I received my B.Sc. in Biology from the University of Victoria, Canada, where I studied plant ecology and evolution. My Master of Environmental Design is from the University of Calgary, Canada, where I completed a Master’s thesis on the design of artificial wetlands for water treatment based on research I conducted at the Woods Hole Oceanographic Institution. I received my Ph.D. in Biological Oceanography in the Joint Program between the Massachusetts Institute of Technology and the Woods Hole Oceanographic Institution, where I researched the transformations of plant nutrients by salt marsh plants and soil bacteria. I also conducted postdoctoral research at the University of Massachusetts, the Max Planck Institute for Marine Microbiology, and the University of Southern California. I have been working at SUA since 2007.
3. WHAT ATTRACTED YOU TO SUA?
After my undergraduate degree, all of my education and research were conducted at institutions with no undergraduate program. And all the jobs I searched for were at research universities and institutions. Although I had never heard of SUA, I responded to an ad for the position because it was in my specialty and because it was near where I was working at USC. As I looked into SUA, I became intrigued by the story of its founding, and by its mission, as well as by the connection to Japan, where I had lived for five years as a child. When I came onto campus for the interview, I was impressed at the way students greeted me in passing, although they did not know who I was. SUA seemed a very unique and newly founded place, where I thought I might fit in better than I did in the world of research.
4. WHAT DISTINGUISHES SOKA STUDENTS IN YOUR OPINION?

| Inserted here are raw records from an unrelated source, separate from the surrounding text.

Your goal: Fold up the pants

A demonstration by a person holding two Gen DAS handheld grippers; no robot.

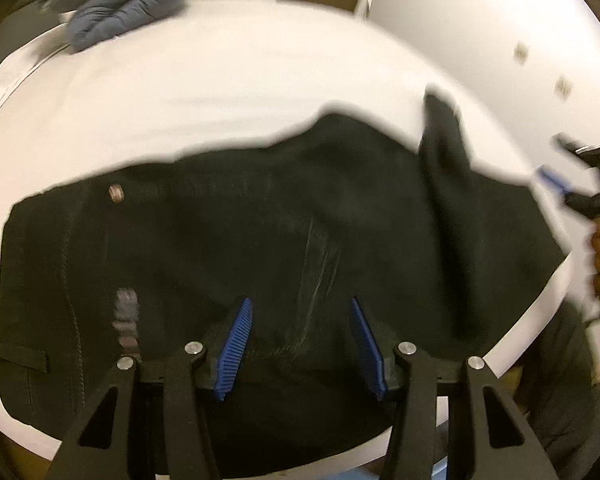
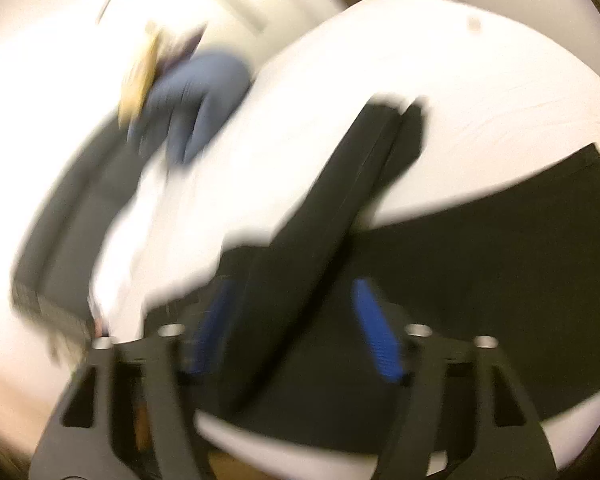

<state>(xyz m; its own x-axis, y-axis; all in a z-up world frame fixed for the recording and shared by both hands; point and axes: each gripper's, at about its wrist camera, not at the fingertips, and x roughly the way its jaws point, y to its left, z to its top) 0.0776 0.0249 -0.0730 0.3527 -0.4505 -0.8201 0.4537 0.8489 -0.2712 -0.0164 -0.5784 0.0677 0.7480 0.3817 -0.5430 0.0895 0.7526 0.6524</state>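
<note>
In the left wrist view, a blue-grey padded jacket (image 1: 128, 4) lies bunched at the upper left of the frame, at the far side of the white table (image 1: 220, 92). Below it the black pants (image 1: 260, 240) spread across the middle of the frame, waist end at the left with its metal button (image 1: 116, 193) and a belt loop (image 1: 20, 360) near the lower left edge. At the bottom centre the left gripper (image 1: 302, 344) hovers over the cloth with its blue pads (image 1: 236, 344) spread wide and nothing between them, so it is released. Further right a strip of leg (image 1: 444, 152) rises above the rest of the fabric, and at the far right edge the right gripper (image 1: 572, 192) is only partly in sight. The right wrist view is badly blurred: the jacket (image 2: 196, 104) sits upper left, and a long dark band of pants (image 2: 340, 208) runs from upper right of centre down toward the gap of the right gripper (image 2: 296, 336). Its pads stand apart on either side of the band, but whether they pinch the cloth I cannot tell. The pants look partly gathered, so the fold seems to be midway; the next move probably calls for laying the raised leg flat over the body and smoothing it.
</note>
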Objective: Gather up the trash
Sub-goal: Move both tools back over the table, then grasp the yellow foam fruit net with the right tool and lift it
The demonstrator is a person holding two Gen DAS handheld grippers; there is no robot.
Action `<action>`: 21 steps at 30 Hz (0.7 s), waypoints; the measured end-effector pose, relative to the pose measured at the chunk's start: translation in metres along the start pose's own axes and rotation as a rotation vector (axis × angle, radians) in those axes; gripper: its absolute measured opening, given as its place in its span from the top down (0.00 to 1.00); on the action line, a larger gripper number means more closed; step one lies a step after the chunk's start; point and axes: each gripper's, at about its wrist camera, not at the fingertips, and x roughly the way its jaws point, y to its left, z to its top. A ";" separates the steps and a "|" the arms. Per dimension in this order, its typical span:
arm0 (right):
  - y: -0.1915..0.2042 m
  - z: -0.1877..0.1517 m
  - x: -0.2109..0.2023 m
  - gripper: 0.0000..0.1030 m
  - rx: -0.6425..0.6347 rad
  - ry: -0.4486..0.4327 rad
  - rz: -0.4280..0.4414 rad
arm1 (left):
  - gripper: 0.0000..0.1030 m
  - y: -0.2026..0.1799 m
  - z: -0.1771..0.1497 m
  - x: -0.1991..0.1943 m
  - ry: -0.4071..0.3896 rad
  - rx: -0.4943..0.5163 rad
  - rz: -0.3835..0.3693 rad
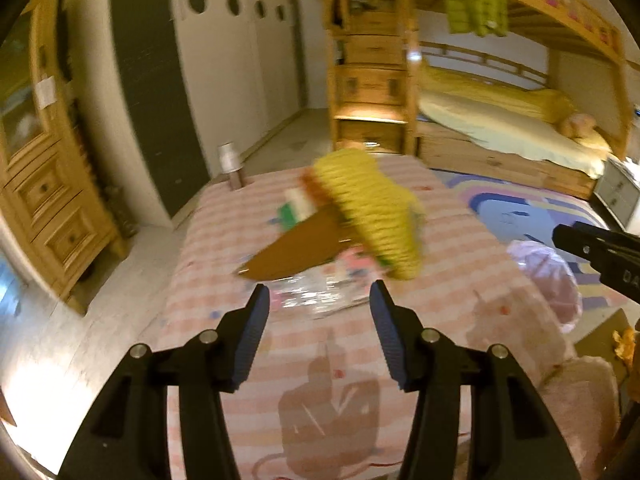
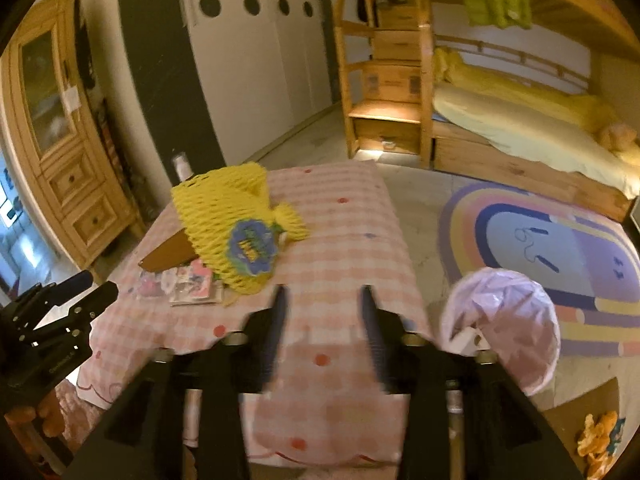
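Observation:
A pile of trash lies on the pink checked bed (image 1: 224,280): yellow foam netting (image 1: 368,208) (image 2: 224,216) with a blue sticker (image 2: 252,246), a brown cardboard piece (image 1: 296,248) (image 2: 168,254) and clear plastic wrappers (image 1: 316,296) (image 2: 188,286). My left gripper (image 1: 318,300) is open and empty, just short of the wrappers. My right gripper (image 2: 322,296) is open and empty above the bed, to the right of the pile. A bin lined with a pale pink bag (image 2: 504,320) (image 1: 548,276) stands on the floor right of the bed.
A spray can (image 1: 230,164) stands at the bed's far left corner. A wooden cabinet (image 1: 44,184) is on the left, a bunk bed (image 2: 520,120) at the back right, a rainbow rug (image 2: 540,232) on the floor. Orange peel scraps (image 2: 596,440) lie at lower right.

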 end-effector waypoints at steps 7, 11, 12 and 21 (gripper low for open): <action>0.048 0.010 0.039 0.41 -0.106 0.013 0.030 | 0.42 0.050 0.000 0.026 0.037 -0.087 0.072; 0.066 0.013 0.054 0.41 -0.154 0.017 0.044 | 0.42 0.061 0.001 0.036 0.045 -0.110 0.069; 0.071 0.014 0.057 0.41 -0.167 0.017 0.048 | 0.42 0.063 0.001 0.038 0.047 -0.112 0.069; 0.112 0.025 0.098 0.24 -0.276 0.011 0.008 | 0.39 0.078 0.000 0.057 0.064 -0.144 0.074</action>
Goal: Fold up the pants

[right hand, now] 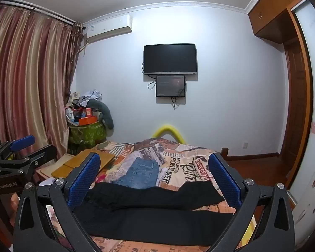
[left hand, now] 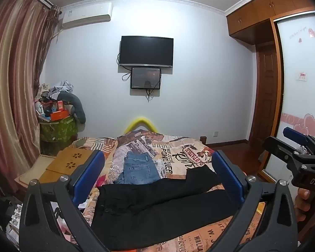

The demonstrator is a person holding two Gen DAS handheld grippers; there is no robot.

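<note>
Black pants (left hand: 157,210) lie spread sideways across the near part of the bed, waist at the left, two legs running right; they also show in the right wrist view (right hand: 153,212). My left gripper (left hand: 157,168) is open and empty, held above the pants. My right gripper (right hand: 154,169) is open and empty, also above them. The right gripper shows at the right edge of the left wrist view (left hand: 294,147), and the left gripper at the left edge of the right wrist view (right hand: 23,149).
Folded blue jeans (left hand: 139,170) lie farther back on the patterned bedspread (left hand: 178,153). A wooden lap tray (left hand: 69,161) sits on the bed's left. A cluttered green bin (left hand: 56,128) stands by the curtain. A wardrobe (left hand: 300,94) is at the right.
</note>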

SUA is a very diverse place. Having grown up attending school in a language I was not comfortable in, and having to adapt to new cultures, I am happy to be teaching at a school with many students who are sharing that experience. I am also glad to be teaching such small classes, where I can get to know each student better. I have made many friends among students while at SUA and keep in touch with and have visits from alumni, whom I mentored as far back as my first years at SUA. Now that they are professionals, I am proud to have seen their development from adolescents to adults living contributive lives.
5. WHAT INSPIRES YOU?
Like my father and his father, I am a very pragmatic person, so the word “inspire” is not one I use often! I am strongly driven by the desire to use whatever abilities I have, to do good in the world. I like to see things done well and I admire efficiency and competency. I believe in doing everything I do to the best of my abilities and beyond and expect the same of everyone around me. That being said, I think the world is both funny and exciting, and I like to explore as many different aspects of it as I can.
6. DO YOU HAVE OTHER REFLECTIONS ABOUT YOUR EXPERIENCE AS A FACULTY MEMBER AT SUA?

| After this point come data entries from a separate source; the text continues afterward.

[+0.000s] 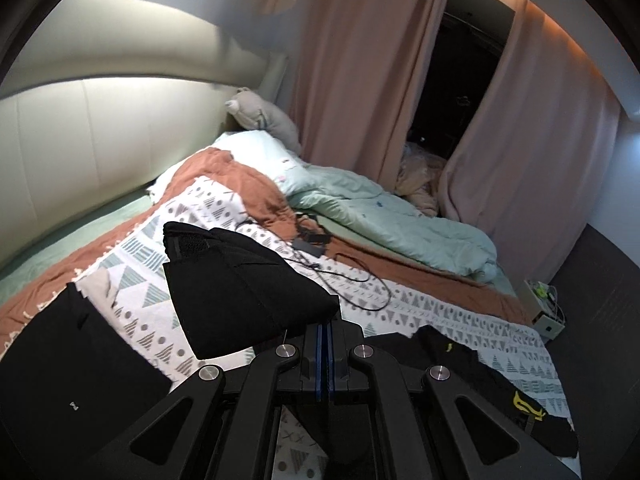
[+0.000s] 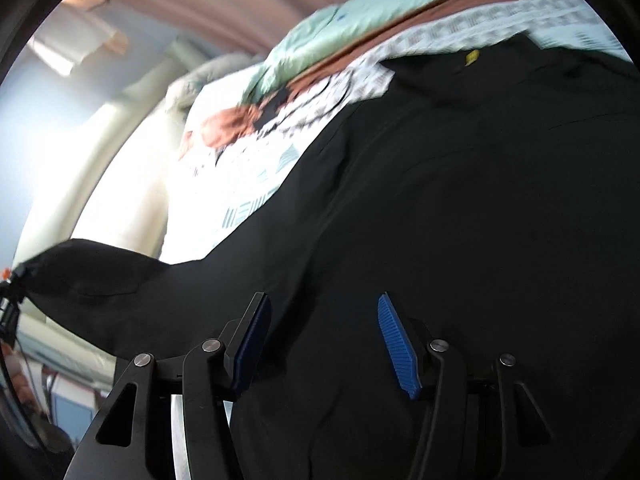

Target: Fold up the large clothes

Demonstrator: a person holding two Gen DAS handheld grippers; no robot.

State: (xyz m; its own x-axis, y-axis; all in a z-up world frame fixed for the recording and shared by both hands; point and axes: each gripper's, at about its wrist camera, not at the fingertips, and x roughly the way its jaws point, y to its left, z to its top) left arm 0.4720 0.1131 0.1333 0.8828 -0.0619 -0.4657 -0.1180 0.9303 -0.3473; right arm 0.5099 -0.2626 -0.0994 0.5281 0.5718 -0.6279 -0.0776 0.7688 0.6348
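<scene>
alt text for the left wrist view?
The left gripper, shut, pinches a lifted end of a black garment above a patterned bedspread. Behind lie a mint duvet, tangled cables and pink curtains.

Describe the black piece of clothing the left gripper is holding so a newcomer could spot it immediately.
Find the bed's white patterned blanket. Raised above its near part is the black garment end, pinched in the shut left gripper. Unlike the flat black clothes beside it, it is lifted off the blanket and shows a ribbed cuff.

Lay spread as a black garment point(image 2: 460, 200) across the patterned bedspread point(image 1: 400, 300), one cuffed end point(image 1: 240, 280) lifted clear, yellow print at the far side.
</scene>
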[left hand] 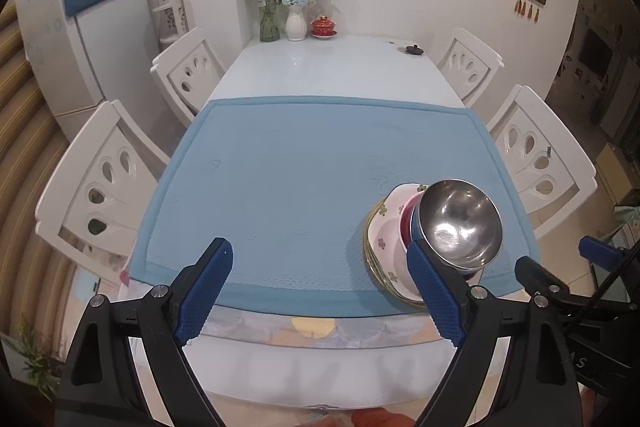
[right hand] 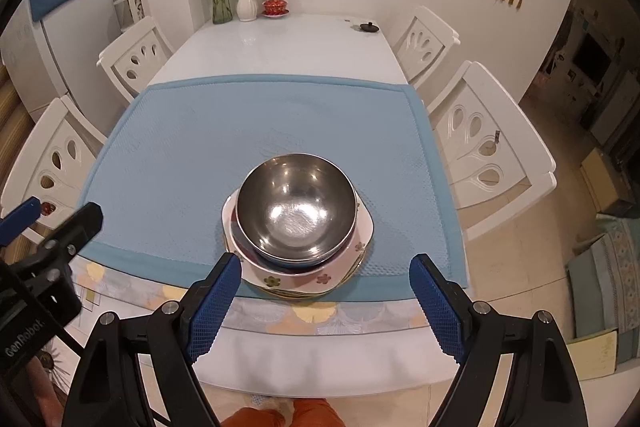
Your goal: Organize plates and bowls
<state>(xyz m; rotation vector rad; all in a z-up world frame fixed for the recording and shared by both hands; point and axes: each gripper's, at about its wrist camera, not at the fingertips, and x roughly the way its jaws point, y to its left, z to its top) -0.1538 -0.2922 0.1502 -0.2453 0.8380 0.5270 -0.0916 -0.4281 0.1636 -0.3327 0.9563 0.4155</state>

During my time at SUA, I have had so many opportunities to contribute in ways outside the classroom. Besides serving at various times as Director of the Science and Mathematics Program and of the Environmental Studies concentration, I was also a founding member of Environmental Studies, and contributed for many years to the planning for the Life Sciences concentration. It was very exciting to be involved from the very beginning with the design of Curie Hall, and to be able to contribute to the startup of the laboratory facilities in the building. I have also been very active in the University’s Campus Sustainability Committee since its inception in 2010 and worked with a group of students in an Independent Study course to successfully achieve a Bronze STARS rating and then a Silver STARS rating for SUA from the Association for the Advancement of Sustainability in Higher Education.